◆ What the task asks ◆
Print the listing as it stands, omitting all images.

╭─ The data

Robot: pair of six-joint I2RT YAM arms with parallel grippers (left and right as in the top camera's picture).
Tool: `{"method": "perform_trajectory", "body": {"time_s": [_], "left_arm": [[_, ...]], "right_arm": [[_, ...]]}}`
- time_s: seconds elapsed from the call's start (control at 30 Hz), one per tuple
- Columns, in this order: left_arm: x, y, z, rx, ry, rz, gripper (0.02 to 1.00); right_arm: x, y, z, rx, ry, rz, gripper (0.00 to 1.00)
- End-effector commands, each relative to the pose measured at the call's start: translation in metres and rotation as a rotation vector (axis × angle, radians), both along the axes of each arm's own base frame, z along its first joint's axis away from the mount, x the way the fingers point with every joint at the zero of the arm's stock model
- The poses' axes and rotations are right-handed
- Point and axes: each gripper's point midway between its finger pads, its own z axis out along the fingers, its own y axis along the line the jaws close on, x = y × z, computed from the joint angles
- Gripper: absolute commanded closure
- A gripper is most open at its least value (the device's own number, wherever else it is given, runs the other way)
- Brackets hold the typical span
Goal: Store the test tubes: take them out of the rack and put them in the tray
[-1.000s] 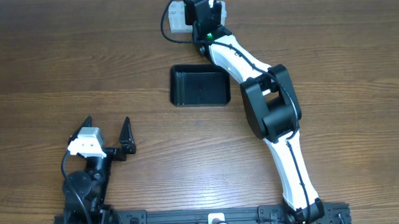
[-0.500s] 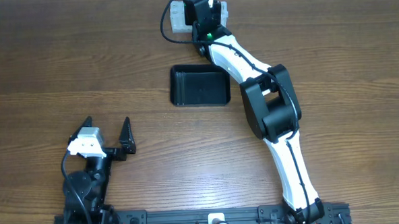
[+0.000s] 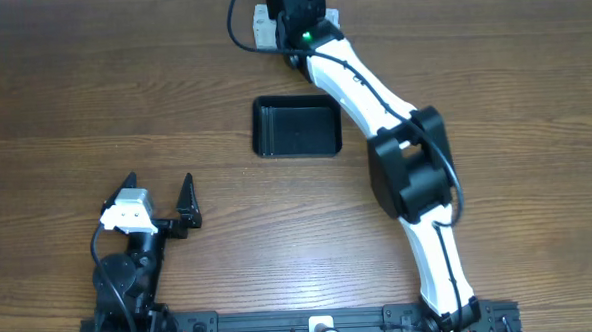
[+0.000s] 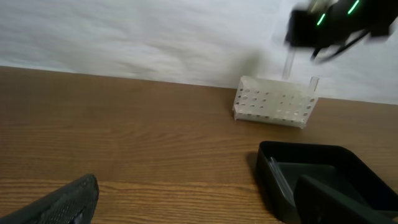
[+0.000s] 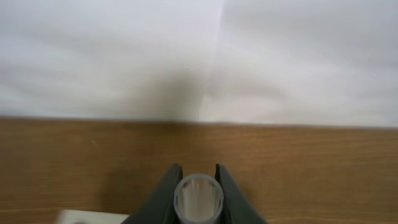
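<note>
**Left gripper** (image 3: 159, 182): parked near its base, jaws spread, holding nothing.

**Tray** (image 3: 296, 126): on the table (image 3: 73, 96), between the arm bases and the rack.

**Rack** (image 4: 275, 101): at the table's far edge.

**Right gripper** (image 5: 198, 182): above the rack, fingers clamped on a test tube (image 5: 198, 200) seen end-on.

**Doing the step well:** the tube is best drawn straight up until its base clears the rack's holes (a tilt could drag the light rack along). It can then be carried over the tray and laid down low and flat.

**Unclear:**
- Whether the held tube's lower end is free of the rack, since the arm covers it from above.
- How many tubes remain beyond another tube (image 4: 314, 84) standing at the rack's end.
- Whether the pale streak (image 4: 278, 173) in the tray is a tube.
</note>
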Motion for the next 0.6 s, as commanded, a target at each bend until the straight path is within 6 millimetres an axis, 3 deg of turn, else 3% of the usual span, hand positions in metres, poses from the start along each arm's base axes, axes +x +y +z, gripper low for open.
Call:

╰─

◆ Task result ◆
Robot: pair of six-joint I2RT YAM arms with parallel grippers (left and right as in the top camera's picture).
Tool: `{"method": "perform_trajectory", "body": {"time_s": [_], "left_arm": [[_, ...]], "right_arm": [[_, ...]]}}`
- time_s: seconds elapsed from the call's start (control at 30 Hz), one per tuple
- Columns, in this order: left_arm: x, y, z, rx, ry, rz, gripper (0.02 to 1.00); right_arm: x, y, z, rx, ry, rz, gripper (0.00 to 1.00)
- End-effector commands, each relative to the pose measured at the call's start: translation in metres and rotation as a rotation vector (axis × angle, radians), both along the axes of each arm's own base frame, z along its first joint's axis away from the mount, x the way the fingers point with every joint at the zero of the arm's stock model
- The poses' axes and rotations are right-handed
- Point and axes: each gripper's point midway between its finger pads, its own z axis out along the fingers, its own y axis along the line the jaws close on, x = y × z, computed from the joint angles
- Gripper: absolute commanded closure
- A gripper is most open at its least value (the device's own number, wherever else it is given, runs the other way)
- Brackets hold the typical span
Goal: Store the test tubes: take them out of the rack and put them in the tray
[-1.000s] 
[-0.500s] 
[+0.000s] 
[+0.000s] 
[+0.000s] 
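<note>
**Left gripper** (image 3: 159, 182): parked near its base, jaws spread, holding nothing.

**Tray** (image 3: 296, 126): on the table (image 3: 73, 96), between the arm bases and the rack.

**Rack** (image 4: 275, 101): at the table's far edge.

**Right gripper** (image 5: 198, 182): above the rack, fingers clamped on a test tube (image 5: 198, 200) seen end-on.

**Doing the step well:** the tube is best drawn straight up until its base clears the rack's holes (a tilt could drag the light rack along). It can then be carried over the tray and laid down low and flat.

**Unclear:**
- Whether the held tube's lower end is free of the rack, since the arm covers it from above.
- How many tubes remain beyond another tube (image 4: 314, 84) standing at the rack's end.
- Whether the pale streak (image 4: 278, 173) in the tray is a tube.
</note>
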Motion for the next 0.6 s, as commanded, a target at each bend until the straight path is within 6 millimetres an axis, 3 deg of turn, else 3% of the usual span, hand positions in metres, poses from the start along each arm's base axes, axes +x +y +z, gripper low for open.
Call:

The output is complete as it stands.